(What needs to be done):
Once you find the line with "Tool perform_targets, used" in the entries below, return exactly every line from it through the line with "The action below".

━━━━━━━━━━━━━━━━━━━━

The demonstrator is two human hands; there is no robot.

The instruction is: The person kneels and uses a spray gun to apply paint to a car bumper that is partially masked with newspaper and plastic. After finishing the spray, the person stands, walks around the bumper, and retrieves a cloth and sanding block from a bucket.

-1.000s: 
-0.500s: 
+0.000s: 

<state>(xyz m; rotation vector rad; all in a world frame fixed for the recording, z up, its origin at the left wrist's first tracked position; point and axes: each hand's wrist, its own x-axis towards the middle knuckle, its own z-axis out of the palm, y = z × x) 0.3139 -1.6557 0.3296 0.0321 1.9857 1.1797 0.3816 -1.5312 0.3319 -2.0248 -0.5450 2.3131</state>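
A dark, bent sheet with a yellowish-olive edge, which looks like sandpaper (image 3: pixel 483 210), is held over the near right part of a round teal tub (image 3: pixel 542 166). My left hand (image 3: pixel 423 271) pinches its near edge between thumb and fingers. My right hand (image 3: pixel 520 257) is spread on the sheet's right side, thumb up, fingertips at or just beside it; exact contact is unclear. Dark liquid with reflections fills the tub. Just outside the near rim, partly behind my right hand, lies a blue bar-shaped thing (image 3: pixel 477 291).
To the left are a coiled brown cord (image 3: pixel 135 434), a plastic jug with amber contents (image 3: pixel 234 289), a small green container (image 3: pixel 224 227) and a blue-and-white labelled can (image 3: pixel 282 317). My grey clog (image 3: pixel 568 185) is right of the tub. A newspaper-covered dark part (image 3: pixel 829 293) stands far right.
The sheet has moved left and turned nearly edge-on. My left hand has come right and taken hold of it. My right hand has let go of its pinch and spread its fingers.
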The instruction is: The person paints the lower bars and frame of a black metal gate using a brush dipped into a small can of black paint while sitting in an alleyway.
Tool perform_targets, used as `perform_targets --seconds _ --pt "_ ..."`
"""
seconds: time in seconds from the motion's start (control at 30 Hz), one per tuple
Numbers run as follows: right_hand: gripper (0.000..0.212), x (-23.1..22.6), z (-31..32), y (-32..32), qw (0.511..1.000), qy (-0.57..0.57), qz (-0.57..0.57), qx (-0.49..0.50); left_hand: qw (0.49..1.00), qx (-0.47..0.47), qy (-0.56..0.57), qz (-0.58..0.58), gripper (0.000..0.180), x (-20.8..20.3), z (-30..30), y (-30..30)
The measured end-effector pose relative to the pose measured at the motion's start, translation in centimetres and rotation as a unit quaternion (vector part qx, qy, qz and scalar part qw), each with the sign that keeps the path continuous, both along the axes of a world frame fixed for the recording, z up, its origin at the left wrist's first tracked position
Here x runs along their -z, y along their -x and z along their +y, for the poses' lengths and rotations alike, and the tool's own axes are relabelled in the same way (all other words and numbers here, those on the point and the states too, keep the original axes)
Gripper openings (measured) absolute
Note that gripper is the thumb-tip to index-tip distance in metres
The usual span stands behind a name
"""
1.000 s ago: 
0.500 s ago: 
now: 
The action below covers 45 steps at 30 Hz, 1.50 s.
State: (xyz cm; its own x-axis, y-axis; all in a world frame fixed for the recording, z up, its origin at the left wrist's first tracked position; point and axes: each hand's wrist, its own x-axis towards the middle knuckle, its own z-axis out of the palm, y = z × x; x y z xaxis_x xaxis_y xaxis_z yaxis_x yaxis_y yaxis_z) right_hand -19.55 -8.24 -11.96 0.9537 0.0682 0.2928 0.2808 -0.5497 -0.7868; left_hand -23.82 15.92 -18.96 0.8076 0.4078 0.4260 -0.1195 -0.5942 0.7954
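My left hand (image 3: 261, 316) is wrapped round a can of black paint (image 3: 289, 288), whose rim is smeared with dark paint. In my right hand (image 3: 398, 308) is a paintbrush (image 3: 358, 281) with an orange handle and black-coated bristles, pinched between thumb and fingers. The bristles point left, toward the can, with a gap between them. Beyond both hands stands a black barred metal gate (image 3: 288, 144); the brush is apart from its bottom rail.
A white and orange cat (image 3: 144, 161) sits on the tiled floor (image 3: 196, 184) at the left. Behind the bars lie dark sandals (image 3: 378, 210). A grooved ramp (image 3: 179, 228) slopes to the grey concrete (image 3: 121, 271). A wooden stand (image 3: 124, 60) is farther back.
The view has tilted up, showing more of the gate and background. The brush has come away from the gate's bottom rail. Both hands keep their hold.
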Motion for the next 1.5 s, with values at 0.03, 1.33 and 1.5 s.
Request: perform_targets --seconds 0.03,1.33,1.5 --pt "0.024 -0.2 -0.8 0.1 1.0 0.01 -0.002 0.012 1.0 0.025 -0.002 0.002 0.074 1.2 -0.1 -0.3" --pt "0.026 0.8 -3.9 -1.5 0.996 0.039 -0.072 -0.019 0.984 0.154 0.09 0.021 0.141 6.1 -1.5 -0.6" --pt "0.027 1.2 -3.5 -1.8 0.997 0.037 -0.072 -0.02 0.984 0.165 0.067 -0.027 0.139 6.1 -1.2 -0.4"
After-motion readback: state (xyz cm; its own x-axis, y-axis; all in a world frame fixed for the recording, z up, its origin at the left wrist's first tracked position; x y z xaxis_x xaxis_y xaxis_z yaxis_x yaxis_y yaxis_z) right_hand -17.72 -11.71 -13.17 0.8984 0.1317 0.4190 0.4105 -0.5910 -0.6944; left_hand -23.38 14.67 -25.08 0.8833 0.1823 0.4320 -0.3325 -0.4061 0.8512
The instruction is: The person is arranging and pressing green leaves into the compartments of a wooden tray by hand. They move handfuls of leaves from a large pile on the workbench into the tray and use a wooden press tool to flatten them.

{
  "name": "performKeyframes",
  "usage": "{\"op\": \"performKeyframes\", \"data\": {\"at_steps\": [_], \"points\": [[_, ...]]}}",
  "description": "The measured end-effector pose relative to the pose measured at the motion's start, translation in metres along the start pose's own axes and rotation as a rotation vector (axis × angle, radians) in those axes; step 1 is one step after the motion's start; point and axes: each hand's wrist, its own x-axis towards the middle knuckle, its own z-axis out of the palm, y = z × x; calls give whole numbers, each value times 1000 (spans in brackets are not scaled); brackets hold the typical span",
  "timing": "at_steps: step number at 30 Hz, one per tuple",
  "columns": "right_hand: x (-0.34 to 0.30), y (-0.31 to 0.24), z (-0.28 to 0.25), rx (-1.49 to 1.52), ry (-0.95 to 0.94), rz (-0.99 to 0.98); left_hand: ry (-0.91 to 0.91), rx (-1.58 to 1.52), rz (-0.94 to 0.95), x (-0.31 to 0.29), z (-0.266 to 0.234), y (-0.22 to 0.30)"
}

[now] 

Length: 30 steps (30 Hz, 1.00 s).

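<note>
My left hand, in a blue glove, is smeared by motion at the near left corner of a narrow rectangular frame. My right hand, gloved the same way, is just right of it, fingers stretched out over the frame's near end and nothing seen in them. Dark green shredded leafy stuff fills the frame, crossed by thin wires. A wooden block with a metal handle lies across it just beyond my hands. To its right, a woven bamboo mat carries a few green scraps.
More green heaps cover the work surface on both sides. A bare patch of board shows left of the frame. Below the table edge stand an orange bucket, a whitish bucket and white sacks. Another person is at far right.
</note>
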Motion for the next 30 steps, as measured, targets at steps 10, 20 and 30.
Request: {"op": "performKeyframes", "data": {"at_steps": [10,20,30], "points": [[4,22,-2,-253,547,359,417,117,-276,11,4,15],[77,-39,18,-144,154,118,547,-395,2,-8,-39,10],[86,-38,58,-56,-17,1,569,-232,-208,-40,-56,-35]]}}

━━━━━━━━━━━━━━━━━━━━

(Response below):
Tool perform_targets, used as `perform_targets --seconds _ --pt "_ ..."`
"""
seconds: time in seconds from the motion's start (control at 30 Hz), one per tuple
Numbers run as follows: right_hand: gripper (0.000..0.212), x (-23.1..22.6), z (-31..32), y (-32..32), qw (0.511..1.000), qy (-0.57..0.57), qz (-0.57..0.57), qx (-0.49..0.50); left_hand: qw (0.49..1.00), qx (-0.47..0.47), qy (-0.56..0.57), qz (-0.58..0.58), gripper (0.000..0.180), x (-20.8..20.3), z (-30..30), y (-30..30)
The measured end-effector pose relative to the pose measured at the motion's start, translation in centimetres and rotation as a unit quaternion (vector part qx, qy, qz and scalar part qw), each with the sign that keeps the path continuous, both along the axes of a world frame fixed for the recording, z up, its origin at the left wrist's first tracked position
Here x runs along their -z, y along their -x and z along their +y, for the poses' lengths and rotations alike, and the tool's own axes are relabelled in the same way (all other words and numbers here, those on the point and the states too, keep the original axes)
Gripper openings (measured) absolute
Note that gripper is the thumb-tip to index-tip distance in metres
The usual span stands behind a name
"""
1.000 s ago: 
0.500 s ago: 
now: 
The action below covers 45 steps at 30 Hz, 1.50 s.

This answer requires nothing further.